Après trois heures à pédaler

Après trois heures à pédaler dans les cail­loux d’un chemin qui longe l’an­ci­enne voie de chemin de fer nous atteignons le col de Valde­man­co. L’auberge tient des salles de fête pour noces de mariage. Pas de menu affiché, le garçon le récite à notre table. Nous buvons le vin et la limon­ade lorsqu’un cou­ple de vieil­lards s’in­stalle à la table voi­sine. Ils sor­tent d’un cab­i­net de médecin. La femme san­glote, l’homme par­le fort pour don­ner de la vie à la vie. Paraît le serveur, ils l’en­tre­ti­en­nent. Il part, la femme pleur­niche.
- Je n’en peux plus…
- Tu ne vas pas pleur­er!
- Je te dis que ça ne sert plus à rien.
- Ce morceau de cochon est excel­lent, prof­ite!

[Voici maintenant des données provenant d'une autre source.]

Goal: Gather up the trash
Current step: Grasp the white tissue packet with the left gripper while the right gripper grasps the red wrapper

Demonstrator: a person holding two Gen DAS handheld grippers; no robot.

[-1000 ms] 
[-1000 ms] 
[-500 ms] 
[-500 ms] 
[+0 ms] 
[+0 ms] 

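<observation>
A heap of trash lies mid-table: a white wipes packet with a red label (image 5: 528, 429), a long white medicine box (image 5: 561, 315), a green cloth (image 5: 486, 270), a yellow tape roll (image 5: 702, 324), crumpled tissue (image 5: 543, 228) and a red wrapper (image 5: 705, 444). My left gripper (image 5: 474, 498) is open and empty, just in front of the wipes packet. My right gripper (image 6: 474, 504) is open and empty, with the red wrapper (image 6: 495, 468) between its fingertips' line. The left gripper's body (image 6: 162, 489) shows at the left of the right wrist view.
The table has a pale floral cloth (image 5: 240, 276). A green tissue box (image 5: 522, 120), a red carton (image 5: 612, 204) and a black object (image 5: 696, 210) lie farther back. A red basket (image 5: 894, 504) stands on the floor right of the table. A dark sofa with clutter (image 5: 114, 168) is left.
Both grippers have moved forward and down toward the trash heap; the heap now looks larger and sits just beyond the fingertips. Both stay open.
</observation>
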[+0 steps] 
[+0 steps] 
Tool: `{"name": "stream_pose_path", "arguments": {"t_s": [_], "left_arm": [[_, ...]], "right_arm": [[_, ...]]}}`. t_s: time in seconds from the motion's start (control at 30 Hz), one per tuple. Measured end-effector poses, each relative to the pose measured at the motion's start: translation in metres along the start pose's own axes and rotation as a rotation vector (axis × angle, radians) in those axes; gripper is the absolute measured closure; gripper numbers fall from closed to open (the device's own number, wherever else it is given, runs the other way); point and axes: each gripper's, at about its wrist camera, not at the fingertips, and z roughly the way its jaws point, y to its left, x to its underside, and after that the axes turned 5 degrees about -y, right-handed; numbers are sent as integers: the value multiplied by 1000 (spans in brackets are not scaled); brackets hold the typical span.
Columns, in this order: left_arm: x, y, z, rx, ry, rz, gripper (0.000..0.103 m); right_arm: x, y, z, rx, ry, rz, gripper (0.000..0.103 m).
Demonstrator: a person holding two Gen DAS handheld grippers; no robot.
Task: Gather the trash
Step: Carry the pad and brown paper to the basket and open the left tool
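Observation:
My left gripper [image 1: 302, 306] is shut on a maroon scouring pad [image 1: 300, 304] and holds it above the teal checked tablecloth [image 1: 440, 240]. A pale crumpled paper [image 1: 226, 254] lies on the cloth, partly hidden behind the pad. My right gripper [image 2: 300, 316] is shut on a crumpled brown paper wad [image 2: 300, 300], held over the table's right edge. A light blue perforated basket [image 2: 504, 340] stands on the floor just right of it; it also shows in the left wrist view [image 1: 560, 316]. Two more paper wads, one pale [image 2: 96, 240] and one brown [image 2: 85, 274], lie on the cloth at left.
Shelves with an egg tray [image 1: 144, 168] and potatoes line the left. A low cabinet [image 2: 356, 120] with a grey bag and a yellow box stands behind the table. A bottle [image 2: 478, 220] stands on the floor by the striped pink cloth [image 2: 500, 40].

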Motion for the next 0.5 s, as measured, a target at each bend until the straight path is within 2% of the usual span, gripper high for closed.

Le garçon reparaît. La femme lui demande des nou­velles de sa mère, de son fils. Sitôt par­ti, elle repousse couteau et fourchette, trem­ble et gémit. Lui mâche et hausse le ton. Plus tard, ils par­lent vite, au ras des assi­ettes, comme un cou­ple qui au fil des ans et de l’in­tim­ité, a inven­té sa pro­pre langue. Tan­dis que la femme se bat con­tre un diag­nos­tique, lui est venu manger et ne veut pas gâch­er son repas.